PROBLEM DESCRIPTION. Reproduce the whole listing word for word. Leave every image out.

INPUT DATA.
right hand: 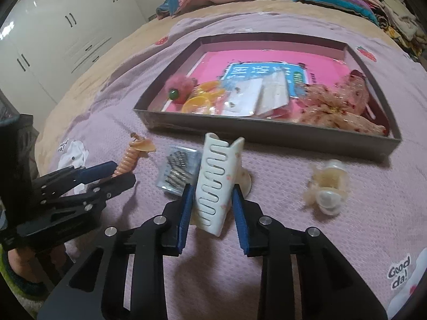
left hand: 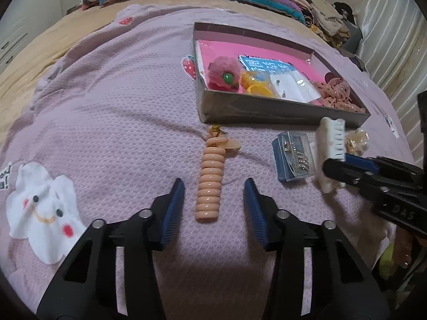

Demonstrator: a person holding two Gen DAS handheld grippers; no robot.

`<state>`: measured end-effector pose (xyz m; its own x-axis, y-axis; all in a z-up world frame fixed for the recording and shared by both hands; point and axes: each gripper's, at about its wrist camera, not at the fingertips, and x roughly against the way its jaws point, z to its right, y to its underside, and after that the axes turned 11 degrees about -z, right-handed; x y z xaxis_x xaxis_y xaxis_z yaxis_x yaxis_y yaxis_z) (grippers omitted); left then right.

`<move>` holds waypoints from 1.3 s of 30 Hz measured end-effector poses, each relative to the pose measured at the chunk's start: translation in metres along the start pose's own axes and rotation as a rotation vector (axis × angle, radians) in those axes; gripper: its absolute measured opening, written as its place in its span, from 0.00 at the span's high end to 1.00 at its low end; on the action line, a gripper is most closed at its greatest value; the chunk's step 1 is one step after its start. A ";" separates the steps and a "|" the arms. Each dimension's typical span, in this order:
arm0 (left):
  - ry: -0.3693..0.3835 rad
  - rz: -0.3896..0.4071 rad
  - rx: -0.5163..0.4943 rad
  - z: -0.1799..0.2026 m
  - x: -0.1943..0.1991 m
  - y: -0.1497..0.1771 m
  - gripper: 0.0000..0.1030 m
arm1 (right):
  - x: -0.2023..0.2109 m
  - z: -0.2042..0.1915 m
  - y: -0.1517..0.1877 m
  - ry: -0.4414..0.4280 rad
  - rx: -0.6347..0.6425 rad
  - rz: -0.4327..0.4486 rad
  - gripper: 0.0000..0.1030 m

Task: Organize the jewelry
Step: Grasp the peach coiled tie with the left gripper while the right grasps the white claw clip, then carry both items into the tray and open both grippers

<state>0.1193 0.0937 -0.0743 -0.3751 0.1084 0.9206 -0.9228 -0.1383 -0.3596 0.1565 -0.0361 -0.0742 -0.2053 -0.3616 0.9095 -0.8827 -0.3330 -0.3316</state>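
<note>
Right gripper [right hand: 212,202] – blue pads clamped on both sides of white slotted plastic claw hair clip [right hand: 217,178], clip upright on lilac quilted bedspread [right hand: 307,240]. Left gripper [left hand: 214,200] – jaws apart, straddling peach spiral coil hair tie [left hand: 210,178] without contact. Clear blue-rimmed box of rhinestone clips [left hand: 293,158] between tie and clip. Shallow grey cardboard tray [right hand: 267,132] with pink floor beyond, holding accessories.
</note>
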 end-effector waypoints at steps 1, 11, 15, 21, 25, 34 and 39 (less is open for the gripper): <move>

ANSWER SPACE.
right hand: 
left hand: 

Demonstrator: a person holding two Gen DAS handheld grippers; no robot.

`<state>`: measured end-effector pose (xyz m; its own x-axis, y-axis; all in a z-up world frame fixed for the recording and shared by both hands; point and axes: each gripper's, at about its wrist camera, not at the fingertips, and x roughly against the way its jaws point, z to its right, y to its underside, and after that the axes turned 11 degrees about -z, right-handed; x y z xaxis_x xaxis_y xaxis_z yaxis_x yaxis_y yaxis_z) (grippers omitted); left then right.

`<move>` holds waypoints from 1.3 s of 30 Hz measured end-effector poses, each relative to the pose measured at the chunk's start: translation in metres along the start pose's own axes and rotation as a rotation vector (axis × angle, radians) in those axes; gripper: its absolute measured opening, written as its place in its span, from 0.00 at the span's high end to 1.00 at its low end; on the action line, a gripper is most closed at its greatest value; the chunk's step 1 is one step after its start. A ";" separates the steps and a "|" the arms. Each dimension's typical span, in this order:
arm0 (left):
  - ry: -0.3693..0.3835 rad
  - rz: -0.3896..0.4071 rad
  - rx: -0.5163..0.4943 rad
  - z: -0.1799..0.2026 m
  - x: -0.1943..0.1991 m
  - y: -0.1497..0.1771 m
  - gripper: 0.0000..0.1030 m
arm1 (right):
  - x: -0.2023..0.2109 m
  - z: -0.2042..0.1915 m
  - y: -0.1517..0.1877 m
  - ry: -0.4414..0.4280 rad
  - rx: -0.6347..0.6425 rad
  - rz: -0.4327..0.4486 rad
  - gripper: 0.0000..0.1030 m

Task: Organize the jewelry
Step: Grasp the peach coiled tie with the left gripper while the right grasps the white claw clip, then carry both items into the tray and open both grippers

<state>0.1193 0.0937 -0.0743 -0.3751 0.1084 0.9206 -0.9228 -0.1383 -0.3596 0.1565 -0.0361 -0.0742 -0.2053 -0.3616 0.9095 -0.8827 -0.3330 -0.3316</state>
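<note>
Right gripper [right hand: 212,202] – blue pads clamped on both sides of white slotted plastic claw hair clip [right hand: 217,178], clip upright on lilac quilted bedspread [right hand: 307,240]. Left gripper [left hand: 214,200] – jaws apart, straddling peach spiral coil hair tie [left hand: 210,178] without contact. Clear blue-rimmed box of rhinestone clips [left hand: 293,158] between tie and clip. Shallow grey cardboard tray [right hand: 267,132] with pink floor beyond, holding accessories.
</note>
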 end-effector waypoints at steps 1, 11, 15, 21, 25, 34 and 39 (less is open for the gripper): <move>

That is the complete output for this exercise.